Activity ▸ Keep only the lines of the material below that contain the word "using". Copy those lines.

Source data ▸
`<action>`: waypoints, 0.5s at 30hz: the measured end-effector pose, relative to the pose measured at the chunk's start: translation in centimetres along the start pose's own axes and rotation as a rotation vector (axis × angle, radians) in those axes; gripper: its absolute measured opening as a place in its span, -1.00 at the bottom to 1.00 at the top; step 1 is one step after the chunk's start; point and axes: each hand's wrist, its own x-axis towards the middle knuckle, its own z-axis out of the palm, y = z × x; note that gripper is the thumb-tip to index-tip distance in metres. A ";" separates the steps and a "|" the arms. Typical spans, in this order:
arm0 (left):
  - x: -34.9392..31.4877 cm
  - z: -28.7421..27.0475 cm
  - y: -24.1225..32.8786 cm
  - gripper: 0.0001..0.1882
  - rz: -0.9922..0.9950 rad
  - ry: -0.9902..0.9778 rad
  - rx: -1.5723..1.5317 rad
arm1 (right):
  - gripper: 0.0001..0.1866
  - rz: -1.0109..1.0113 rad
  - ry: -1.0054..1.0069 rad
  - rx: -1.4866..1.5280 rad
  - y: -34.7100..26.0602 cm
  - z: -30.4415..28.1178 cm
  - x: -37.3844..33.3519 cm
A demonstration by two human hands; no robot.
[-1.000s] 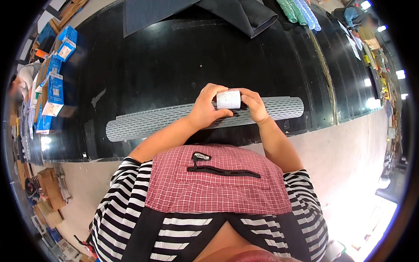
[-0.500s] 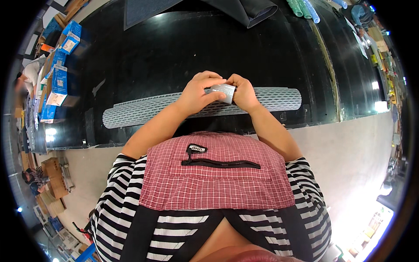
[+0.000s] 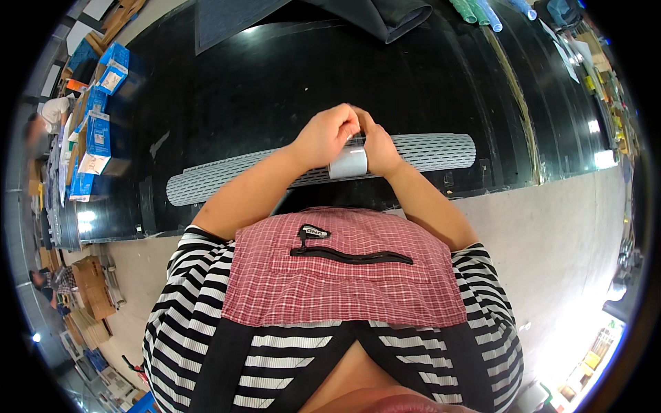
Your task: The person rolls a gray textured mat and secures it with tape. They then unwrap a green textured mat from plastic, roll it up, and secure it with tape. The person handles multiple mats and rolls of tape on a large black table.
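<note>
A grey roll of perforated matting [image 3: 430, 151] lies crosswise on the black table, in front of my body. Over its middle lies a glossy silvery-white paper band [image 3: 349, 164], curved along the roll. My left hand [image 3: 329, 136] is closed at the band's far end, its thumb and fingers pinched together. Close against it, my right hand [image 3: 381, 148] has its fingers bent inward, meeting the left fingertips above the roll. The band's upper end runs up between the two hands, and the fingers partly hide it.
The black table [image 3: 227, 89] carries a dark folded mat [image 3: 241, 20] at the far side and green and blue rolls [image 3: 475, 10] at far right. Blue boxes [image 3: 96, 141] stand along the left edge. Another person [image 3: 51, 113] is beyond them.
The silvery band has come down from being held up in my fingers to lying over the roll. My left hand has closed more tightly, and both hands have drawn together.
</note>
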 end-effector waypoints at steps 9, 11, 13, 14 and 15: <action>-2.8 -1.0 -8.6 -0.79 -0.421 -0.155 0.132 | 0.02 -0.284 0.063 -0.318 -3.0 3.2 -5.3; -3.1 -0.7 -8.5 -0.79 -0.607 -0.258 -0.002 | 0.05 -0.203 -0.066 -0.327 -4.0 3.5 -5.1; -3.3 -0.6 -9.2 -0.77 -0.667 -0.357 -0.048 | 0.05 -0.182 -0.141 -0.362 -4.5 4.1 -4.7; -3.5 -0.9 -9.5 -0.77 -0.618 -0.399 0.010 | 0.07 -0.085 -0.182 -0.353 -4.9 4.3 -4.6; -3.6 -1.1 -9.9 -0.77 -0.567 -0.441 0.068 | 0.07 -0.113 -0.161 -0.333 -4.5 4.8 -4.8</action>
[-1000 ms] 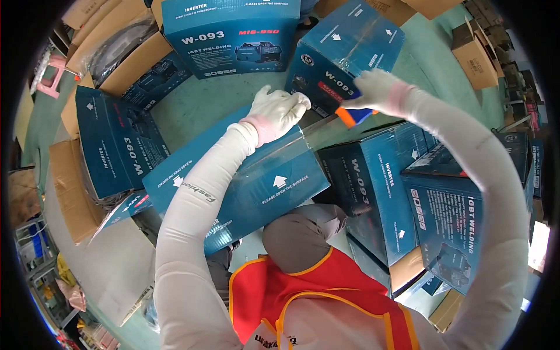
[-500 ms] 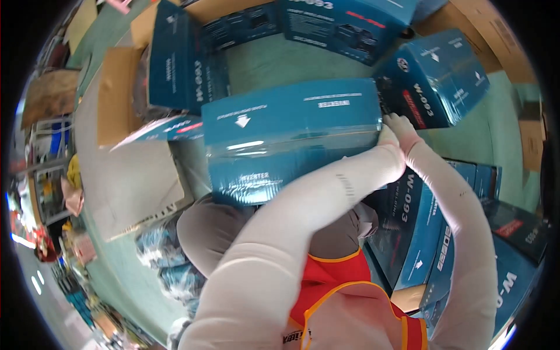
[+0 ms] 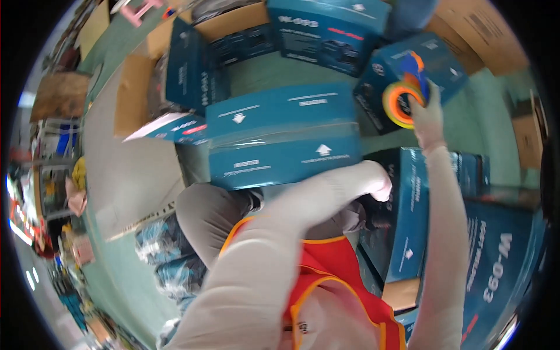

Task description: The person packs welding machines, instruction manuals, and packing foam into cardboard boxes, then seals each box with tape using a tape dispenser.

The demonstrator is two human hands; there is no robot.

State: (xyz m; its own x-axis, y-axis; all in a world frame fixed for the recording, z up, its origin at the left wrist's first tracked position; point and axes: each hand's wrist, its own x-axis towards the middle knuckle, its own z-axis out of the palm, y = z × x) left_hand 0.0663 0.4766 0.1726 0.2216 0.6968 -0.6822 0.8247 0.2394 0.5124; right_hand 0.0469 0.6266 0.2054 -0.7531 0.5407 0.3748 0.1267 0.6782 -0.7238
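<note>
A closed teal cardboard box [image 3: 280, 114] lies before my knees, with shiny clear tape along the seam across its top. My right hand [image 3: 430, 119] is closed on a tape dispenser [image 3: 403, 105] with an orange and yellow roll and a blue part, held up in front of another teal box [image 3: 446, 61] at the far right. My left hand [image 3: 376, 178] is just off the near right corner of the taped box, beside an upright teal box [image 3: 405, 221]. Its fingers are blurred and turned down, so their grip is hidden.
At the far left stands an open carton [image 3: 131, 105] with its flaps up. More teal boxes [image 3: 326, 35] stand at the back, and a large one [image 3: 501, 256] is at my right. Plastic-wrapped bundles [image 3: 178, 277] lie by my left knee. Brown cartons [image 3: 475, 35] fill the far right.
Both hands have left the right end of the taped box. My right hand has moved up and right and now grips the tape dispenser; my left hand has come down nearer to me.
</note>
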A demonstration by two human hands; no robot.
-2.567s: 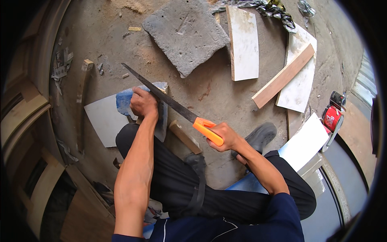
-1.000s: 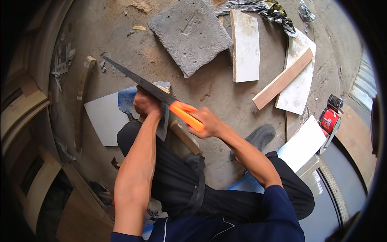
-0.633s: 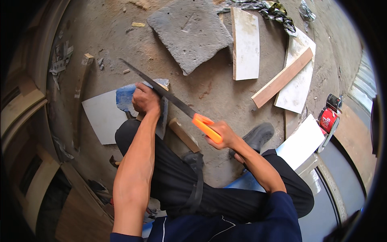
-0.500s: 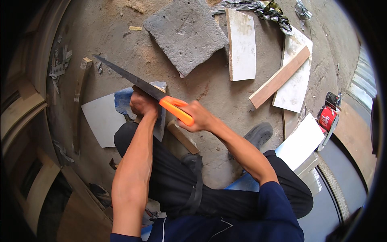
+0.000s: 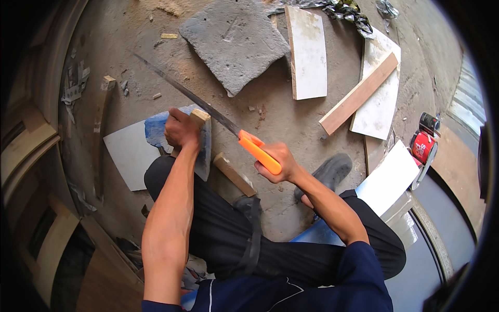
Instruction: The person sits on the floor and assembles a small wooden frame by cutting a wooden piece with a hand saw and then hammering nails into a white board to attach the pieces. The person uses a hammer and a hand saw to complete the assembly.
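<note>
My right hand (image 5: 277, 160) is wrapped round the orange handle of a handsaw (image 5: 204, 105). The long dark blade points away to the upper left and passes just beyond a piece of wood (image 5: 200, 116). Closed on that wood is my left hand (image 5: 182, 128), with the pale end sticking out beside the fingers; most of its length is hidden by the hand and forearm. Whether the blade touches the wood I cannot tell. Beneath the left hand lies a blue and grey board (image 5: 204, 156), resting partly over a white panel (image 5: 126, 156).
A short wood block (image 5: 235, 175) lies by my foot. Farther off are a rough stone slab (image 5: 236, 47), white boards (image 5: 308, 57) and a reddish wood strip (image 5: 358, 93). At right stands a red and black power tool (image 5: 423, 145). Wooden frames (image 5: 31, 135) line the left side.
My right hand has drawn the saw back to the right and toward me. The end of the wood by my left hand now shows more plainly. My left hand has barely shifted.
</note>
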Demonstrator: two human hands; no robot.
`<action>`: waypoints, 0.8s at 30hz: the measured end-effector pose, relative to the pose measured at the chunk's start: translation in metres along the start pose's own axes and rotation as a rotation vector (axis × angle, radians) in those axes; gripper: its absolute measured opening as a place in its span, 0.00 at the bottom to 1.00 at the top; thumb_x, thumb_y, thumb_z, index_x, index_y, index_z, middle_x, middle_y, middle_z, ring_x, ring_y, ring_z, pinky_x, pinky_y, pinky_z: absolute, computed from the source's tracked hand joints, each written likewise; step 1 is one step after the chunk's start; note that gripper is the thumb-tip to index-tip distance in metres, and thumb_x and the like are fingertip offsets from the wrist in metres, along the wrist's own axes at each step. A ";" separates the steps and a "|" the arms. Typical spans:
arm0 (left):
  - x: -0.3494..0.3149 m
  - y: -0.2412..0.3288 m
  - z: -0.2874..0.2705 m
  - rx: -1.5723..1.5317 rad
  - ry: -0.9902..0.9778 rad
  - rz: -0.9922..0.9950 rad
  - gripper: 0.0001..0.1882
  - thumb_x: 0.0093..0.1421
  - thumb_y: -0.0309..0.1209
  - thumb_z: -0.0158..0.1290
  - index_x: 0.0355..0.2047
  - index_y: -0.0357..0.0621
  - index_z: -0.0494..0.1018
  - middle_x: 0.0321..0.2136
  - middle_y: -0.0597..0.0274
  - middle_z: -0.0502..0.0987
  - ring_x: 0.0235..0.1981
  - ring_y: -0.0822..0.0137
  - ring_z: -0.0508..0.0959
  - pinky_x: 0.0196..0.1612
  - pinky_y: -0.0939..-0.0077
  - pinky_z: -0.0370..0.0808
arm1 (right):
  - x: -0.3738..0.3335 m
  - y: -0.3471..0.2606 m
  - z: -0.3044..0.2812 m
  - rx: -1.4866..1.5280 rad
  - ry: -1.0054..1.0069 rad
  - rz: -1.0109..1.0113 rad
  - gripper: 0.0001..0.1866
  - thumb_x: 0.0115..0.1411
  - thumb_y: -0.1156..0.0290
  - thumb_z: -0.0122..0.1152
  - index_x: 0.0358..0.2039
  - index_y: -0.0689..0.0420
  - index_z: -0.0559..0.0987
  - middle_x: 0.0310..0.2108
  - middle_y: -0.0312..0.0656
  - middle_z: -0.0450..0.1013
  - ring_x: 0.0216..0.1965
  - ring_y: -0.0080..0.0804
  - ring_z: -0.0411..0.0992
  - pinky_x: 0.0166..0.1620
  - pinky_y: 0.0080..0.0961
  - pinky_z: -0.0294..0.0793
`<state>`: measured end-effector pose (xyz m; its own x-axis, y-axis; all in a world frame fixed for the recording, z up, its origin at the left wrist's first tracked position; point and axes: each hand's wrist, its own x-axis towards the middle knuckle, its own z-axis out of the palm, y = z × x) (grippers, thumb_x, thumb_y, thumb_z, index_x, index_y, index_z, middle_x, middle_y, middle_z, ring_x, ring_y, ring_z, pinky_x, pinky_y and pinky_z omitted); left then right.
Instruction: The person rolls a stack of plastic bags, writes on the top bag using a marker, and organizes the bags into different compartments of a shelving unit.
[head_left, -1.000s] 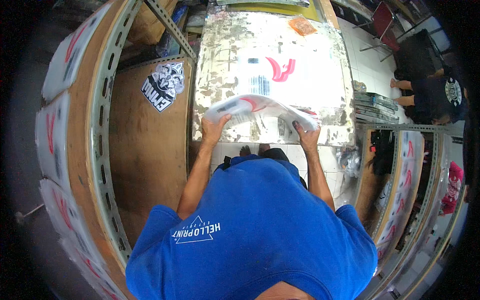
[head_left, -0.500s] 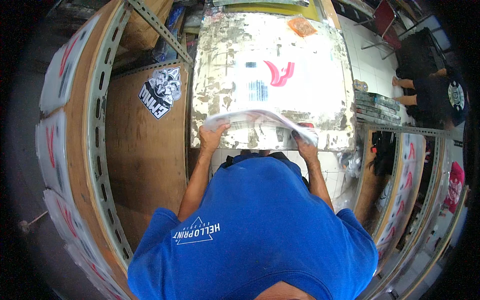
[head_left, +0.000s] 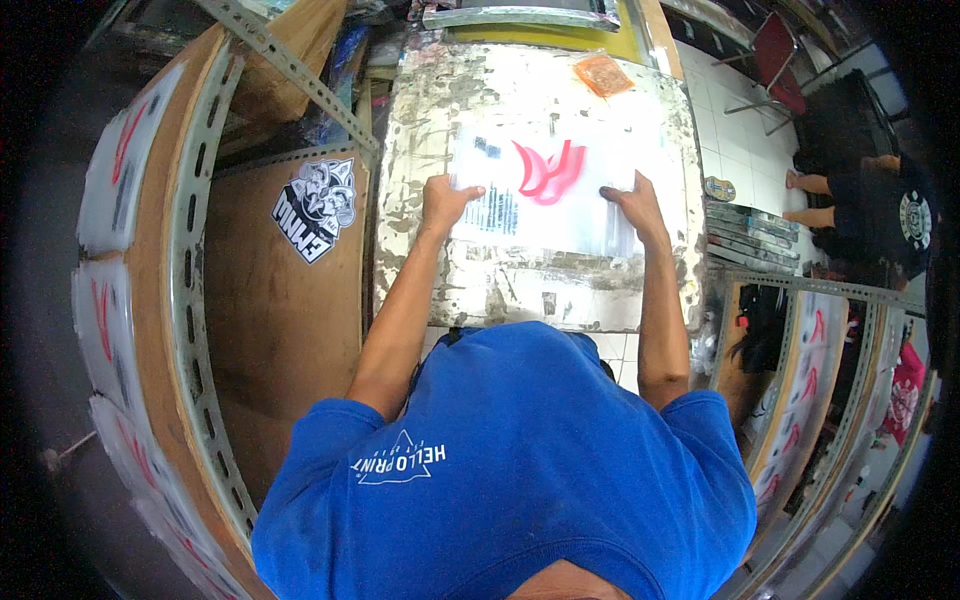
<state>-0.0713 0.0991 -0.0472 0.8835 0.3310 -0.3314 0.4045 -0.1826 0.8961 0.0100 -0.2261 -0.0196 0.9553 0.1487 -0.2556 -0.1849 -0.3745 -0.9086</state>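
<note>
A translucent plastic sheet (head_left: 552, 222) with dark print and a red mark lies spread over the paint-stained white tabletop (head_left: 480, 290). My left hand (head_left: 448, 204) grips its left edge, thumb on top and the other fingers largely hidden. At the right edge, my right hand (head_left: 636, 208) holds it the same way, its thumb tip darkened. Between the hands the sheet looks nearly flat. The red mark appears doubled, as if a second marked sheet shows through from below. Glare washes out part of the surface.
An orange packet (head_left: 603, 75) rests toward the table's far side. Perforated metal racks flank me; the left rack (head_left: 190, 290) carries several similar red-marked sheets. Stacked flat frames (head_left: 752, 236) stand right of the table. Another person (head_left: 870, 205) in dark clothing is farther right.
Both hands have moved forward from the table's near edge, carrying the sheet. Bent and blurred before, it now lies nearly flat over where another red-marked sheet was visible.
</note>
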 end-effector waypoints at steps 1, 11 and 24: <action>0.003 -0.002 0.002 0.030 -0.003 -0.002 0.14 0.47 0.28 0.66 0.34 0.34 0.80 0.26 0.55 0.82 0.24 0.68 0.81 0.29 0.72 0.76 | 0.005 0.000 0.001 -0.042 0.005 0.010 0.24 0.49 0.74 0.69 0.46 0.66 0.74 0.40 0.51 0.78 0.41 0.37 0.76 0.46 0.32 0.73; 0.008 -0.028 0.009 0.274 0.086 0.104 0.33 0.42 0.31 0.70 0.49 0.36 0.73 0.35 0.47 0.81 0.37 0.54 0.81 0.41 0.63 0.76 | 0.003 -0.022 0.011 -0.441 0.140 0.007 0.33 0.49 0.64 0.68 0.50 0.70 0.68 0.43 0.64 0.74 0.47 0.56 0.74 0.50 0.40 0.72; -0.015 -0.015 0.009 0.685 -0.039 0.484 0.30 0.40 0.33 0.69 0.49 0.57 0.78 0.59 0.56 0.65 0.59 0.55 0.64 0.57 0.61 0.65 | 0.003 -0.028 0.018 -0.530 0.170 0.030 0.36 0.50 0.64 0.68 0.54 0.71 0.66 0.47 0.65 0.72 0.50 0.58 0.71 0.54 0.41 0.70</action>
<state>-0.0885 0.0883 -0.0585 0.9989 0.0419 0.0223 0.0218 -0.8225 0.5683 0.0139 -0.1989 -0.0008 0.9832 -0.0030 -0.1823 -0.1137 -0.7917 -0.6003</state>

Output for this task ▸
Task description: The person packs welding machines, instruction manuals, and packing foam into cardboard boxes, then seals each box with tape using a tape dispenser.
Instruction: The person rolls a stack of plastic bags, writes on the top bag using a marker, and organizes the bags into different compartments of a shelving unit.

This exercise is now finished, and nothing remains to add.